◆ Goal of the exercise: Lines holding the word "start" must be located in the listing below and copied.

◆ Information provided:
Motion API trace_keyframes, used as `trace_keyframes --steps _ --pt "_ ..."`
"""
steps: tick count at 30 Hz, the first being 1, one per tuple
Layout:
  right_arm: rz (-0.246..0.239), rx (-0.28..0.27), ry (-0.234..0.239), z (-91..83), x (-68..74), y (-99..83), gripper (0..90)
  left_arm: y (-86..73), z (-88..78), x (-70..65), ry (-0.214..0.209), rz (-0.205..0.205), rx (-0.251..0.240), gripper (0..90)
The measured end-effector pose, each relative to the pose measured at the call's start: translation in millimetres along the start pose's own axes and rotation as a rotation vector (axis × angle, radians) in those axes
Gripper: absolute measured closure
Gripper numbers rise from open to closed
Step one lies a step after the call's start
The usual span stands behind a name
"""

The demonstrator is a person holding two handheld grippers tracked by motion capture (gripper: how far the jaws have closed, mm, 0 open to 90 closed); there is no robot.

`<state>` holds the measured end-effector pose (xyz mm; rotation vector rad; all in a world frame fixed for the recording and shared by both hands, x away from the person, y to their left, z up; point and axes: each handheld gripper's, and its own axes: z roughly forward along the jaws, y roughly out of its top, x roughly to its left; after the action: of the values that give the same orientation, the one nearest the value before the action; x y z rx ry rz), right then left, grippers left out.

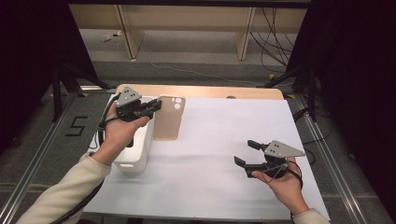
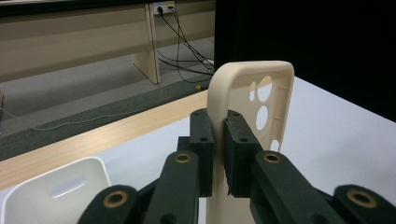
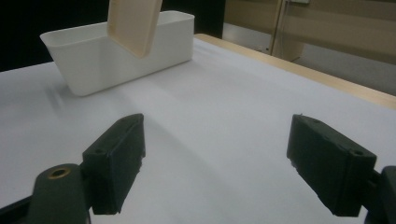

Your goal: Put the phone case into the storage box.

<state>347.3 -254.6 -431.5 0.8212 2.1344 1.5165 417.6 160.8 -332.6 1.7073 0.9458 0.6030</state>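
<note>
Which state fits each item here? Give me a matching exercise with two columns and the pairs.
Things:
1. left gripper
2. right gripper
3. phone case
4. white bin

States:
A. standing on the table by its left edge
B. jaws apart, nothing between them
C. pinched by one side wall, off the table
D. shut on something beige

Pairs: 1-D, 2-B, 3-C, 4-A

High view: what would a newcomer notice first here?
The beige phone case lifted off the table, pinched at its edge by the left gripper, beside the white bin at the table's left. Next, the right gripper low at the right, jaws wide with nothing between them.
</note>
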Motion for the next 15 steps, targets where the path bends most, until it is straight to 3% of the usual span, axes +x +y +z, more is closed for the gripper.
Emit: trace_keyframes --steps 9,15 --pt "-0.008 0.002 -0.005 0.3 -0.8 -0.7 20.6 -0.8 -1.5 3.9 0.010 0.001 0.003 83.2" --pt "0.017 0.008 0.011 0.3 0.2 -1.1 20.6 0.7 -2.8 6.3 0.014 0.005 0.000 83.2"
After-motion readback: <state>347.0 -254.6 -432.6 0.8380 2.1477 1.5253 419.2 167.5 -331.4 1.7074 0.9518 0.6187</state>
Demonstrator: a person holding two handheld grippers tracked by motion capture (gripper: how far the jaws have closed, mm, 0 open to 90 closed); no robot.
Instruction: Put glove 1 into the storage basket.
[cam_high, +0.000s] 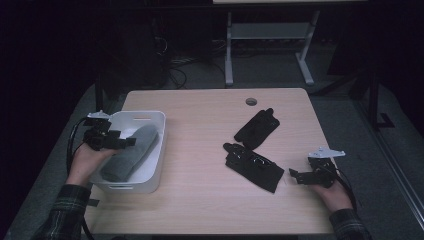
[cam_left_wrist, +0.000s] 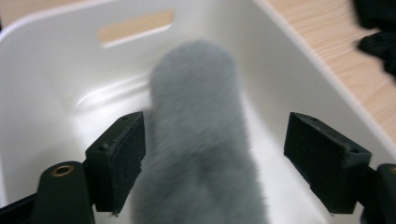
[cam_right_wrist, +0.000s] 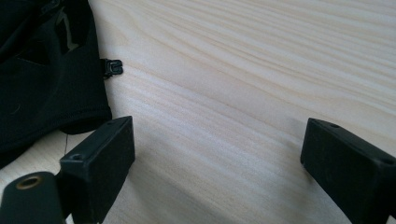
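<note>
Risk first: your left gripper (cam_high: 125, 142) sits over the white bin (cam_high: 150, 177) at the table's left edge with its jaws spread wide, and the grey fleece mitten (cam_high: 131, 152) lies loose between them, not pinched. In the left gripper view the mitten (cam_left_wrist: 201, 140) runs lengthwise down the bin's floor (cam_left_wrist: 60, 79), and one pad (cam_left_wrist: 122, 158) is just beside its fuzzy pile, if not brushing it. If you pull away on a slant, I judge that pad could snag the nap and drag the mitten up the wall or over the rim. Lift straight clear.

Your right gripper (cam_high: 295, 175) rests near the table's right edge, jaws likewise wide and empty, over bare wood (cam_right_wrist: 243, 93). The nearer black glove (cam_high: 252, 166) lies just beside it toward the middle of the table, and a second black glove (cam_high: 257, 128) lies farther back, near the round cable hole (cam_high: 251, 101). In the right gripper view the glove's cuff (cam_right_wrist: 42, 84) is close to the left pad (cam_right_wrist: 105, 168) but apart from it.

The likely trouble on that side is a shallow bite: catch a single layer of cuff and the glove may slip out on the way to the bin. The small clip (cam_right_wrist: 112, 66) at its edge could also catch. The gloves' fingertips seem to touch or nearly touch, so a careless pull might shift both.
</note>
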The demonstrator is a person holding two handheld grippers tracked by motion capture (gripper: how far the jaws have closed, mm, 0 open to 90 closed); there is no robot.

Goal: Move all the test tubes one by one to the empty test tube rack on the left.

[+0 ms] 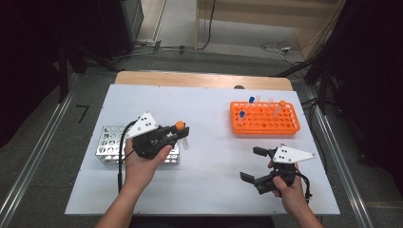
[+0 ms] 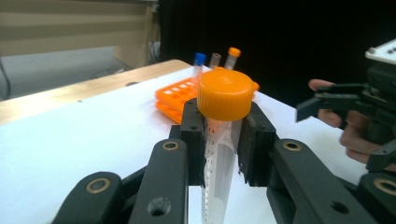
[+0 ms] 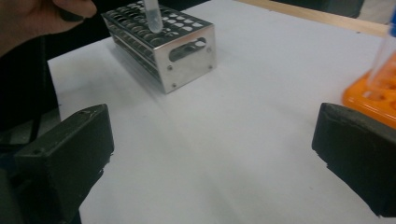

◆ Exercise solution:
The measured end-effector pose, each relative to the pose measured at the call's start: translation in millimetres along the start pose's own axes and rotation as a rotation vector (axis × angle, radians) in those axes
Step one lies a step after the call's start

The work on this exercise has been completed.